* About this exercise: Starting at the first line of the data, print each line verbatim up to and including the line bearing "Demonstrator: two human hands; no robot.", omitting pictures.

* Given information:
----
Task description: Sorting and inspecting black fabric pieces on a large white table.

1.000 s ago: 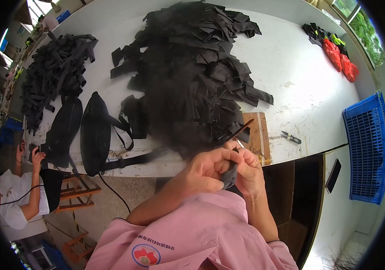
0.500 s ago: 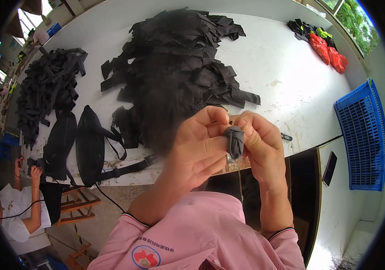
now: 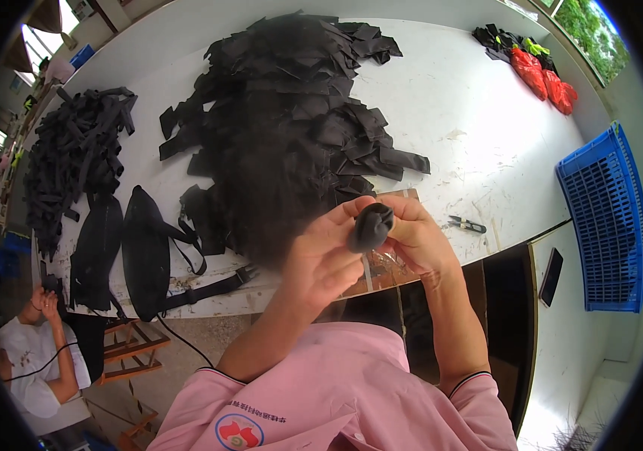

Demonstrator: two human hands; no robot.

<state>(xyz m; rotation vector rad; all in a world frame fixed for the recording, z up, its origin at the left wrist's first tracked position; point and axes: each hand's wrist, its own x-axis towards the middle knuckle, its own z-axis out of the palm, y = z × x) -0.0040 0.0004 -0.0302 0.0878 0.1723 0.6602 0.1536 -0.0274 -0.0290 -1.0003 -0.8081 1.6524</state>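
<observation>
Between my two hands is a small dark grey piece of fabric (image 3: 372, 227), bunched into a rounded, folded end. My left hand (image 3: 327, 252) grips it from the left with bent fingers. On its other side my right hand (image 3: 414, 239) pinches it, the thumb against the cloth. Both hands are held up over the table's front edge. Just beyond them spreads a large heap of flat black fabric pieces (image 3: 299, 113). Small thread snips (image 3: 468, 224) lie on the table to the right of my right hand.
A second pile of narrow black fabric tubes (image 3: 81, 143) is at left. Black waist bags (image 3: 146, 255) with straps lie before it. Red plastic bags (image 3: 539, 79) sit far right, above a blue crate (image 3: 608, 225). A phone (image 3: 550, 276) lies nearby. At lower left, a co-worker (image 3: 36, 368) works.
The fabric piece has shifted slightly left and its rounded end has turned. Both hands have moved a little down and left, changing their finger grip. The snips show more fully.
</observation>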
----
* Task output:
Task description: Sorting and inspecting black fabric pieces on a large white table.

1.000 s ago: 
0.500 s ago: 
now: 

Demonstrator: two human hands; no robot.

There is no more to the answer.